9 weeks. Ruined holiday season and 9 weeks I won't get back. I do not understand how people get over this. I am in IC and I do not see me ever forgiving this. I could sweep it under the rug but believe me I will never forget this pain.
Chrysalis123 ( member #27148) posted at 5:04 AM on Thursday, December 5th, 2013
I hate that someone can unknowingly manipulate me and my feelings.
He knows exactly what he is doing. He wants all the control, he wants to do whatever he wants.....bad you for not going along with it, according to him.
He is self absorbed and selfish. when he doesn't get his way he deflects, blameshifts, goes for your jugular.
Your instincts are dead on. Trust your gut!
He is emotionally abusing you, again, and again. This stops when you say it does.

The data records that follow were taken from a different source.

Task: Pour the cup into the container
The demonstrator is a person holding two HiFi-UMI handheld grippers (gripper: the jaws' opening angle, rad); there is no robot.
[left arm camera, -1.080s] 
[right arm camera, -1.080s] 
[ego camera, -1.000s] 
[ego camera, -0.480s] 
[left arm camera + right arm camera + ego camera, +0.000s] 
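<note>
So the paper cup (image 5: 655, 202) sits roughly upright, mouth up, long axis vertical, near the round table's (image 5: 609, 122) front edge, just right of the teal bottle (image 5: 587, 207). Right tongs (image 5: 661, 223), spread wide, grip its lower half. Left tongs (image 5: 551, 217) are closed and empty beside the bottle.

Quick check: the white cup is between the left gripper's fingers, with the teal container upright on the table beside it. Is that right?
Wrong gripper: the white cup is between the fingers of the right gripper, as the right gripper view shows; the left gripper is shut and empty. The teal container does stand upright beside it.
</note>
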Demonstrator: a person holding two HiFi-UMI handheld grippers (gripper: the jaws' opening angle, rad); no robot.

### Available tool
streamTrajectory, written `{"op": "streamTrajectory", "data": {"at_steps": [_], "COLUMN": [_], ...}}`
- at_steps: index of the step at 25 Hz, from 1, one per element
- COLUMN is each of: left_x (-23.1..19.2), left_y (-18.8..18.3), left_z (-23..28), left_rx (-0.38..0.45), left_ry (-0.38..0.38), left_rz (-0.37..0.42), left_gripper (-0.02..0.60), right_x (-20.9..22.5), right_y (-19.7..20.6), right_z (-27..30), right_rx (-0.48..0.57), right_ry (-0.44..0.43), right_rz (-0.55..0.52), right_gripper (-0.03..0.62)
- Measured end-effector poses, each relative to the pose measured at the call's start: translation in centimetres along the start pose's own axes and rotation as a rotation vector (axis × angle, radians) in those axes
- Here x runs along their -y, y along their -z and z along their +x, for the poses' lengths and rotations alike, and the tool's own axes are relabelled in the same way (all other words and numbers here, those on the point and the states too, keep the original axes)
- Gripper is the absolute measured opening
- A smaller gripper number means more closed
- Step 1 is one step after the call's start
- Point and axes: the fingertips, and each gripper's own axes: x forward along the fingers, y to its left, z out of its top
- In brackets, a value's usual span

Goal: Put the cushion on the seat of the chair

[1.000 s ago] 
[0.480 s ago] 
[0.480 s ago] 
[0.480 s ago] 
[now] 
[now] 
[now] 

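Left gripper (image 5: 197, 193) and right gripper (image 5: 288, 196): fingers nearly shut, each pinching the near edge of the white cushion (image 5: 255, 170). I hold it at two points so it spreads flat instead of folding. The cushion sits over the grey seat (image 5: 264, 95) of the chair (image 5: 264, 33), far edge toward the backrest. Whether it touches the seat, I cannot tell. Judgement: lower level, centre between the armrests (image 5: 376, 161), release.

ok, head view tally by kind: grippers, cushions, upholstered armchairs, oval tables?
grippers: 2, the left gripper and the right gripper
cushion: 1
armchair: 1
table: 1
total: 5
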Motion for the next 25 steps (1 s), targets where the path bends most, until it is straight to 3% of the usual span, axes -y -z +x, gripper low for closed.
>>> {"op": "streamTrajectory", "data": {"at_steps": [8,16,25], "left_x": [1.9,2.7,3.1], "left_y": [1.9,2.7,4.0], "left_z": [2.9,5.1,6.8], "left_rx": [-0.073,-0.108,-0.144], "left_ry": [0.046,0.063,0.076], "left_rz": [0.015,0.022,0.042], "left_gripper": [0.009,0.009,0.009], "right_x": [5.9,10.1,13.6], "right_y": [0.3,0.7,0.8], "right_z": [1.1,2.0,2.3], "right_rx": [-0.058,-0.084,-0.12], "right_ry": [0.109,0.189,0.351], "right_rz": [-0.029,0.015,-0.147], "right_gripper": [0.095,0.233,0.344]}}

[This message edited by Chrysalis123 at 11:06 PM, December 4th (Wednesday)]
Someone I once loved gave me/ a box full of darkness/ It took me years to understand/ That this, too, was a gift. - Mary Oliver
Just for the record darling, not all positive changes feel positive in the beginning -S C Lourie
Skan ( member #35812) posted at 4:04 PM on Thursday, December 5th, 2013
Alex, he isn't even doing the minimum, the bare minimum, to try to keep you. His actions over the last 9 weeks have proved that to you. Its time to walk away. See a lawyer, since you have ties together, and start carving out your own life. You don't want to look back in one year, two years, five years, 20, and say "if only." (((hugs)))
Imagine a ship trying to set sail while towing an anchor. Cutting free is not a gift to the anchor. You must release that burden, not because the anchor is worthy, but because the ship is.